- Your goal: Repeat exactly what appears from the opening line of the listing to the line with "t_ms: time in", inclusive.

- Provided data:
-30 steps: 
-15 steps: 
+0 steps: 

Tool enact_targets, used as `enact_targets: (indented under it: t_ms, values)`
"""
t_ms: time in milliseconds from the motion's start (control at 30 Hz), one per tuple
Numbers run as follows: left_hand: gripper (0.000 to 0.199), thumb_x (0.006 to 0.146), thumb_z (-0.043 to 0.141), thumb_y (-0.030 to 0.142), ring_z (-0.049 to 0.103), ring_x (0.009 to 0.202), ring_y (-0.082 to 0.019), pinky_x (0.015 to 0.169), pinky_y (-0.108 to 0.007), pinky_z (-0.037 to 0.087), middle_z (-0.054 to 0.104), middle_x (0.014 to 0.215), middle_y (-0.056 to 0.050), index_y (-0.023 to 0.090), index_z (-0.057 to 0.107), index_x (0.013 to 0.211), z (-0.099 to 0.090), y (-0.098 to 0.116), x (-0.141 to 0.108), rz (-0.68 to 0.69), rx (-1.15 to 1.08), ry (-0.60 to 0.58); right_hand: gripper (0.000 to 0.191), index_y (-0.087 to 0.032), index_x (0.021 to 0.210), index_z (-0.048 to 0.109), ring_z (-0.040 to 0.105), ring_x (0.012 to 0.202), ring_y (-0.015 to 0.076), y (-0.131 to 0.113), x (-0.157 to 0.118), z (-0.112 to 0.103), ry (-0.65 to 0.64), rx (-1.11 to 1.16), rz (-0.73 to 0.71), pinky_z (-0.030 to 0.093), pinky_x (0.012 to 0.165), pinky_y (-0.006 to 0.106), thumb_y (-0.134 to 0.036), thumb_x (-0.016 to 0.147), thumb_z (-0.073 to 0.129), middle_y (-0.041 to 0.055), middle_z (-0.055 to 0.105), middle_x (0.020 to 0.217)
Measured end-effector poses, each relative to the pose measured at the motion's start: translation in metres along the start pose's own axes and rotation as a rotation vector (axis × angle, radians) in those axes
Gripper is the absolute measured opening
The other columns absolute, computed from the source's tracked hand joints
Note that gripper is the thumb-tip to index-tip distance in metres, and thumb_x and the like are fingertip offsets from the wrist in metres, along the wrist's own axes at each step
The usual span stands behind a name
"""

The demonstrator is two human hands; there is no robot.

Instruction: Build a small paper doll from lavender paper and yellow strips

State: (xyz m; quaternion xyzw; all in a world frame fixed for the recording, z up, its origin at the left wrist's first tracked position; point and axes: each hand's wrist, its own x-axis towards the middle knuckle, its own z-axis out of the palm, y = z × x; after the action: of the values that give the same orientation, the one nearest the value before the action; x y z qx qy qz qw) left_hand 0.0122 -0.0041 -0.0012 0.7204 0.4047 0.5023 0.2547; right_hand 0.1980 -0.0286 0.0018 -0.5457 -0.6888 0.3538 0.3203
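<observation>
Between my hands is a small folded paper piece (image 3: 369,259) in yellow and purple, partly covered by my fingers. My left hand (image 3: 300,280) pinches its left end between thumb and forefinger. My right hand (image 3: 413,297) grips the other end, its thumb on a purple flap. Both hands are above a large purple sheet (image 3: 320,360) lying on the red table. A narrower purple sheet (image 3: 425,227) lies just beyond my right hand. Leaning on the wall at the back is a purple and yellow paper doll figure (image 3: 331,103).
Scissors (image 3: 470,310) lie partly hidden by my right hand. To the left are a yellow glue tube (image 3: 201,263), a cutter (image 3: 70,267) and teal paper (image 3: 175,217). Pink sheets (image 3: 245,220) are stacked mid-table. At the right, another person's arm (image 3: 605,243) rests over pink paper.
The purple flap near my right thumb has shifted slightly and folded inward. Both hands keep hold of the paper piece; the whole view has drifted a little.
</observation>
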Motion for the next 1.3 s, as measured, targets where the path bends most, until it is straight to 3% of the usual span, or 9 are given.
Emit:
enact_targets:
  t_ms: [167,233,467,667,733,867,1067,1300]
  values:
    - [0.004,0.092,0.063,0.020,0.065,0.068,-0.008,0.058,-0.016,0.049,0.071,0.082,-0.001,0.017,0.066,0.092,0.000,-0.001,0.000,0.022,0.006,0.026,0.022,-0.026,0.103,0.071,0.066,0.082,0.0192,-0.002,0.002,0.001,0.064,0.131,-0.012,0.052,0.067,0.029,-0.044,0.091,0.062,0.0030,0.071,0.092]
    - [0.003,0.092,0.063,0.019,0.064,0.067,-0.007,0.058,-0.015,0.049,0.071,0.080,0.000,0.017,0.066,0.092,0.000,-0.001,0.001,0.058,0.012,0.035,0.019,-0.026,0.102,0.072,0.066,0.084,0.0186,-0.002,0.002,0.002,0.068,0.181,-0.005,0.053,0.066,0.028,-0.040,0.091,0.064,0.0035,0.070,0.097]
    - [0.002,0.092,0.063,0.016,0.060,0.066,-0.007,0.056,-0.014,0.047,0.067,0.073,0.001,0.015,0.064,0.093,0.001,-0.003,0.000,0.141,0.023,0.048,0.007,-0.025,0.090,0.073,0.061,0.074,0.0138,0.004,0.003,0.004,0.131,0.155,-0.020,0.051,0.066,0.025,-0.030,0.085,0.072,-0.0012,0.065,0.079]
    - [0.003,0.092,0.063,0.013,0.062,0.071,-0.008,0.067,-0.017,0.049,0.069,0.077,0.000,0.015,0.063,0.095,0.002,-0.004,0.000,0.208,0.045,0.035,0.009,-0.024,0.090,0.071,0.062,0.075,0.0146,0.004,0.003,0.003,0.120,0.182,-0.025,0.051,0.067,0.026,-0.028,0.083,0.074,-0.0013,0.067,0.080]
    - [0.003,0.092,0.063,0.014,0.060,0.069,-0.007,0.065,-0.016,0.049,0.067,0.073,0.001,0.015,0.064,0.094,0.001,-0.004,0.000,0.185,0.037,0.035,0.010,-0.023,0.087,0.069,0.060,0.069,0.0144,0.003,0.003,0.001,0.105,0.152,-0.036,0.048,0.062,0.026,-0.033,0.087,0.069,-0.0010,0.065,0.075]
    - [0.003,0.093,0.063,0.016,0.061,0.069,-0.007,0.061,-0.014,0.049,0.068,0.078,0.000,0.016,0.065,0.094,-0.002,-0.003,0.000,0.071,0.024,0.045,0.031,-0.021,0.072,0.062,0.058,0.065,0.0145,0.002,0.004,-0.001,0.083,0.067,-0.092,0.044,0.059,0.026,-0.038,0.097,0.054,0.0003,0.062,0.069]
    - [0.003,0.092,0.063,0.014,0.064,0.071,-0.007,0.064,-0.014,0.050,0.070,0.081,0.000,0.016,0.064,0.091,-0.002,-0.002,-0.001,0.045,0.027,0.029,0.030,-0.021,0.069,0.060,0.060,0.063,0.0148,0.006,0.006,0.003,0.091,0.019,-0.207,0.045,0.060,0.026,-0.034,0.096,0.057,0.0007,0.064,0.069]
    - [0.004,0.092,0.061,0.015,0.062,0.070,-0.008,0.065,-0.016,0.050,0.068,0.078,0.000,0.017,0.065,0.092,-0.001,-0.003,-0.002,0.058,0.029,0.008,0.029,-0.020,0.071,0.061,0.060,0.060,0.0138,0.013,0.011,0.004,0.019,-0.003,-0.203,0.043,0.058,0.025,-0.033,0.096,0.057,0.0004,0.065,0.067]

- Written response:
-30 steps: 
-15 steps: 
+0 steps: 

Tool enact_targets, used as `enact_targets: (indented under it: t_ms, values)`
"""
t_ms: time in milliseconds from the motion's start (control at 30 Hz), one per tuple

No more output is expected.